**PROBLEM DESCRIPTION**
Of the entries below, return exactly those lines that fall between the one containing "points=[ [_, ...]" and the one containing "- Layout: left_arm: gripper", the two end lines included.
++++ EXCERPTED RECORDS ++++
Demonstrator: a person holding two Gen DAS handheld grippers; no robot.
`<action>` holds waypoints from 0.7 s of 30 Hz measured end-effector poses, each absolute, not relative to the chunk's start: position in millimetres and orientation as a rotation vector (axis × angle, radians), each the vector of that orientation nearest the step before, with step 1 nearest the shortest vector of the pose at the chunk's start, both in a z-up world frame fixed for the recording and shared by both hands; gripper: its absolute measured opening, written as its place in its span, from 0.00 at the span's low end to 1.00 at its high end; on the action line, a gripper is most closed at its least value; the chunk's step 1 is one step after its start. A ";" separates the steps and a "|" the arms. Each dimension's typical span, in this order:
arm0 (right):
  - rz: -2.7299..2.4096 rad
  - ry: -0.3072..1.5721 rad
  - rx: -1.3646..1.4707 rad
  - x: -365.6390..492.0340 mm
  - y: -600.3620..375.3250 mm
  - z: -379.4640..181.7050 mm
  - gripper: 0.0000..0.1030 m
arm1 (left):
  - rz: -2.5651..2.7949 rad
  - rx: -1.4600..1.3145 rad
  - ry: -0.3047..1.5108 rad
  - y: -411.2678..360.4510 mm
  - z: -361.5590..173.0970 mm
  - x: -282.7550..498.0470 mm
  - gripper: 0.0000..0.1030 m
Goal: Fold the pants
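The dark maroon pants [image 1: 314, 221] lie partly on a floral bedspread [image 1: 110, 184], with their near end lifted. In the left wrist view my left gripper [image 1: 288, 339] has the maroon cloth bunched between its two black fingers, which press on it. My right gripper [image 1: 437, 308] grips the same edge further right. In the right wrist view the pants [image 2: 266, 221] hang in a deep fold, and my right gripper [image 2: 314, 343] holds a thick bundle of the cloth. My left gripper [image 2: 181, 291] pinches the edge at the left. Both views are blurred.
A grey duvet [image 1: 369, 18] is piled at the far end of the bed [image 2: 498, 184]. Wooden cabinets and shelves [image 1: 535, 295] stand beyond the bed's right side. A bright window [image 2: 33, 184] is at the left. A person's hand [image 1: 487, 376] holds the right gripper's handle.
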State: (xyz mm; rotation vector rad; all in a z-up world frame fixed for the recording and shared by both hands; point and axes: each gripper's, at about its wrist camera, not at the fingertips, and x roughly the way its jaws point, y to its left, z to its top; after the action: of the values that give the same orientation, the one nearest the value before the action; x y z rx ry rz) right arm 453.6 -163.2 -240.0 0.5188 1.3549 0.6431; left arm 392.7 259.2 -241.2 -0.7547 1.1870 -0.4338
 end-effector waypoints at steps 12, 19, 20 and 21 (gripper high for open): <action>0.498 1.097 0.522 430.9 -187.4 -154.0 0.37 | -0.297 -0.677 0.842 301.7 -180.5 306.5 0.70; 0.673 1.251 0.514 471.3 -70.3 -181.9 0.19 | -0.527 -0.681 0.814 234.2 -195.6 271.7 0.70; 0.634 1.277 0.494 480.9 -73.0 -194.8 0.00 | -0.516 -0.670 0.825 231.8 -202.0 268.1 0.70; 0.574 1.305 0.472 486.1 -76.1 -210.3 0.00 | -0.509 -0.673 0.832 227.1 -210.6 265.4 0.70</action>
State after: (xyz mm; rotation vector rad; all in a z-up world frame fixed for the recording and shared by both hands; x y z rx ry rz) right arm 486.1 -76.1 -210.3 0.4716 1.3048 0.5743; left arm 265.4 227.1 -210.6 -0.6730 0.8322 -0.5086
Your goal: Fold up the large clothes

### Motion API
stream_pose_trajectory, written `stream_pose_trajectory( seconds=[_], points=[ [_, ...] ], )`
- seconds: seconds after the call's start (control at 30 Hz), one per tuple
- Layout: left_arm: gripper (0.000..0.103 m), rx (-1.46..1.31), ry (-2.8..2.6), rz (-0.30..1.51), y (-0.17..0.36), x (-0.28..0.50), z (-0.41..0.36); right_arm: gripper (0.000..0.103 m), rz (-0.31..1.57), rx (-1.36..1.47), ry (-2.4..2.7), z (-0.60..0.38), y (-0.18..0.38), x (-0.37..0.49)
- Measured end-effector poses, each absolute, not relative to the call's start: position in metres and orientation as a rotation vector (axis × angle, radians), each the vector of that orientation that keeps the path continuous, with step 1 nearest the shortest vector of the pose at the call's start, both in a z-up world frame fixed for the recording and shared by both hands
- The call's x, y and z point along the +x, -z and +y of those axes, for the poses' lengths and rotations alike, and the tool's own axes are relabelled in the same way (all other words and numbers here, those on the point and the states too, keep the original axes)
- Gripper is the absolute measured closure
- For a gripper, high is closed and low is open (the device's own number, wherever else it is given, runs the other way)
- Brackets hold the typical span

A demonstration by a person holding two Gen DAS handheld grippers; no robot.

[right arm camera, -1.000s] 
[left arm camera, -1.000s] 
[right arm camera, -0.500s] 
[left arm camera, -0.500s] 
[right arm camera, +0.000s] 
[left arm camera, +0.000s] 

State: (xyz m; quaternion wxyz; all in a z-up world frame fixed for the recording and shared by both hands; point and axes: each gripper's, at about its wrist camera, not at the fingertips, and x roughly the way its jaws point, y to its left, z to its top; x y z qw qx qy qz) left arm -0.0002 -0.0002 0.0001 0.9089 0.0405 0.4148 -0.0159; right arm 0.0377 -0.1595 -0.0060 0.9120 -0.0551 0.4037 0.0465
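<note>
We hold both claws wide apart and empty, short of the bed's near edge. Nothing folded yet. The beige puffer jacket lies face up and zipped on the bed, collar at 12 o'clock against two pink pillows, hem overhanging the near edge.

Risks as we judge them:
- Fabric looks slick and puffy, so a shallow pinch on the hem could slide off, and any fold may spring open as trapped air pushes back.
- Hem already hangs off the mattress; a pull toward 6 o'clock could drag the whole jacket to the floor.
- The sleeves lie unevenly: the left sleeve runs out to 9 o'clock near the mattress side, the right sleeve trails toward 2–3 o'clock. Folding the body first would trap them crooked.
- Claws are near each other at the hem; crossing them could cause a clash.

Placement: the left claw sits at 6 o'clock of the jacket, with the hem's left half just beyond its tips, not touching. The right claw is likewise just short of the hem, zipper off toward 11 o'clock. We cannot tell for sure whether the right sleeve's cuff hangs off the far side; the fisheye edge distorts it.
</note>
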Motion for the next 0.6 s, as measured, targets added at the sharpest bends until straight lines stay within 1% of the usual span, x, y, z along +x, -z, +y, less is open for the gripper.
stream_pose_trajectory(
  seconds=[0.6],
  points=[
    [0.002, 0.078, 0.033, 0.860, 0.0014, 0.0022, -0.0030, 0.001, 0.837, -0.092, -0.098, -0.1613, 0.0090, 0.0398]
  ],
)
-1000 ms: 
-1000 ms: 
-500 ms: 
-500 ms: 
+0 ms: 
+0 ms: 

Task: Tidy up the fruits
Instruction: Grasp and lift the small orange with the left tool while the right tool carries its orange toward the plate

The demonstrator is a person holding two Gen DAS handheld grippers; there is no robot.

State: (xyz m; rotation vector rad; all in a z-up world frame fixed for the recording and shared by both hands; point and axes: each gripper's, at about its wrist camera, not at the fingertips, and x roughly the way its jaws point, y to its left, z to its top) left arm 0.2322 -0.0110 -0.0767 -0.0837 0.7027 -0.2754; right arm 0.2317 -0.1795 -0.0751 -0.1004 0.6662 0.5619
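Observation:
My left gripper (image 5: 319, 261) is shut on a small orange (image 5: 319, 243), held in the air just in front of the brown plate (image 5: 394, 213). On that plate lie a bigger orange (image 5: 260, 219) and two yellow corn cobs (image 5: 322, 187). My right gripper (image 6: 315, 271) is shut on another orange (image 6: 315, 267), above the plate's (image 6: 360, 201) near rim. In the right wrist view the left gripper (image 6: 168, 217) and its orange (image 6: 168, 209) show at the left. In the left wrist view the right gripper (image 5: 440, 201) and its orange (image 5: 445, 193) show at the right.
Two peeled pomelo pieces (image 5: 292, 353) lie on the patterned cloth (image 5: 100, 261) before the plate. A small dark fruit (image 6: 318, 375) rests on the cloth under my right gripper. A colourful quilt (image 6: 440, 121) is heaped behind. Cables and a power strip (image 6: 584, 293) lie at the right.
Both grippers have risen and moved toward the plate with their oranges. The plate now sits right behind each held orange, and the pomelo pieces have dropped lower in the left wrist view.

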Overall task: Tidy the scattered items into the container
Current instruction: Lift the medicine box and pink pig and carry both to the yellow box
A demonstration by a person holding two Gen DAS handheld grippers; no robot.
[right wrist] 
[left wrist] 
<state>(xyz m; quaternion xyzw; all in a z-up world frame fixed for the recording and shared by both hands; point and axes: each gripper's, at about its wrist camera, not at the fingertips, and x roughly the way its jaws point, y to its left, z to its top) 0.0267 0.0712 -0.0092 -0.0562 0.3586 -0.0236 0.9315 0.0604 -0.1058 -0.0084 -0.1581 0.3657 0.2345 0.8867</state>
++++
**SOLUTION**
stream_pose_trajectory, written `stream_pose_trajectory( seconds=[_], points=[ [_, ...] ], )`
- seconds: seconds after the call's start (control at 30 Hz), one per tuple
- Layout: left_arm: gripper (0.000..0.103 m), rx (-1.46..1.31), ry (-2.8..2.6), rz (-0.30..1.51), y (-0.17..0.36), x (-0.28..0.50), z (-0.41..0.36); right_arm: gripper (0.000..0.103 m), rz (-0.31..1.57), rx (-1.36..1.47), ry (-2.4..2.7), z (-0.60..0.38), y (-0.18..0.38), x (-0.37..0.49)

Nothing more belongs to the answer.